▶ Dataset section
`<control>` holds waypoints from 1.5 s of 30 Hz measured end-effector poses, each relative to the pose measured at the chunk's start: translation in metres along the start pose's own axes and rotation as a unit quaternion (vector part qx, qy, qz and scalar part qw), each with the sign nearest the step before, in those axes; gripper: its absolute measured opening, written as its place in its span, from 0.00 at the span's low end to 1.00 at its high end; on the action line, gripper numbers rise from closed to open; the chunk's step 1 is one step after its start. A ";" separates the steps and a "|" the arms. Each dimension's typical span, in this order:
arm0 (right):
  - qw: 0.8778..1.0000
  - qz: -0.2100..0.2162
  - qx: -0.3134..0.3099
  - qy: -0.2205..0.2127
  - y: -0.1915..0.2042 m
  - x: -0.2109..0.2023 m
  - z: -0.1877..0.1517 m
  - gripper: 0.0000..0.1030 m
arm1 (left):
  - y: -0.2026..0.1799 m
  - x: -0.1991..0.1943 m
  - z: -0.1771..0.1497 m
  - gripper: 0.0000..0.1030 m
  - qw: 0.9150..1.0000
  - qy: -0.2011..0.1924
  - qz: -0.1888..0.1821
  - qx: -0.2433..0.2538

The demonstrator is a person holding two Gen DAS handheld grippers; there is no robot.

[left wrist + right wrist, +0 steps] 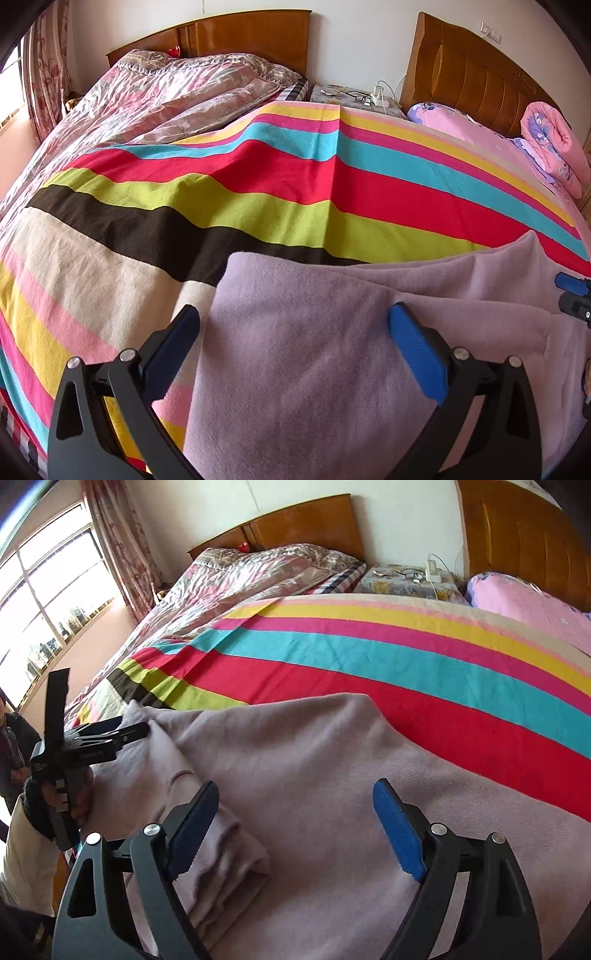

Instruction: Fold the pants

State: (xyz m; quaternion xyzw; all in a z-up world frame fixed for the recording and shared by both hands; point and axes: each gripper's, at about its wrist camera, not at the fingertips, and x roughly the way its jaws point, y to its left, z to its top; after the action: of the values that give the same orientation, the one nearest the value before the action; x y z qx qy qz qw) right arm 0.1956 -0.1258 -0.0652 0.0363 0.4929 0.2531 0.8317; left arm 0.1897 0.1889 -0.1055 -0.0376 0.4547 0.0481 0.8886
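Observation:
Lilac pants (461,288) lie folded on a striped blanket (258,192) spread over the bed. My left gripper (295,321) hovers open over their left part, blue pads wide apart, cloth beneath the gap and nothing pinched. One finger of my right gripper (569,283) shows at the right edge. In the right wrist view the pants (314,746) fill the foreground, with a thick folded edge (229,864) at lower left. My right gripper (295,797) stands open above them. My left gripper (136,731), held by a hand, rests at the pants' far left corner.
The striped blanket (406,664) spans the bed. A floral quilt (166,88) lies at the back left, a rolled pink quilt (550,144) at the back right. A bedside table (354,96) holds glasses and a power strip. A person (11,746) stands by the window (48,602).

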 end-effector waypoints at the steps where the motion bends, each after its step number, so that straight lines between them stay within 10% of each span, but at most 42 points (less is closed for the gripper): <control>1: 1.000 -0.020 -0.008 -0.010 0.001 -0.003 0.006 0.71 | -0.001 -0.001 -0.001 0.99 1.000 -0.002 0.004 0.001; 8: 0.993 -0.024 -0.110 -0.041 0.058 0.002 0.037 0.76 | -0.053 -0.041 0.016 0.98 0.994 -0.070 0.016 0.087; 15: 0.976 -0.100 -0.193 0.008 0.083 0.063 0.040 0.86 | -0.077 0.021 0.028 0.99 0.987 -0.008 0.017 0.161; 26: 0.991 -0.090 -0.101 -0.006 0.057 0.063 0.044 0.88 | -0.060 0.026 0.029 0.99 0.993 -0.012 -0.008 0.115; 31: 0.987 -0.148 -0.049 -0.048 0.040 0.027 0.045 0.71 | -0.059 0.027 0.029 0.99 0.993 -0.013 -0.007 0.113; 39: 0.985 -0.171 -0.020 0.018 -0.001 -0.024 -0.045 0.86 | -0.058 0.027 0.029 0.99 0.994 -0.012 -0.010 0.109; 45: 0.975 -0.213 0.055 -0.020 -0.042 -0.074 -0.068 0.87 | -0.049 0.017 0.031 0.99 0.996 -0.030 0.008 0.088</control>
State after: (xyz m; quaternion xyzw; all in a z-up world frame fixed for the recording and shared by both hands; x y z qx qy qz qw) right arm 0.1259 -0.2091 -0.0533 -0.0187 0.4859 0.0421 0.8728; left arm 0.2305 0.1443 -0.0997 0.0455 0.4308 0.0159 0.9012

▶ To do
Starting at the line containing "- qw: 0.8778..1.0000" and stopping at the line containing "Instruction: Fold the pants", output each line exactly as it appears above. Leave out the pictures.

▶ Expected output
  - qw: 0.8778..1.0000
  - qz: -0.2100..0.2162
  - qx: -0.3134..0.3099
  - qy: -0.2205..0.2127
  - y: -0.1915..0.2042 m
  - x: -0.2109..0.2023 m
  - z: -0.1877..0.1517 m
  - gripper: 0.0000..0.1030 m
arm1 (left):
  - y: -0.2026..0.1799 m
  - x: -0.1991..0.1943 m
  - z: -0.1771..0.1497 m
  - gripper: 0.0000..0.1030 m
  - qw: 0.9150..1.0000
  - qy: -0.2011..0.1924
  - qz: -0.1888..0.1821
  - qx: -0.2433..0.2538

The demonstrator is a person holding two Gen DAS handheld grippers; there is no robot.

[left wrist + right wrist, +0 steps] 

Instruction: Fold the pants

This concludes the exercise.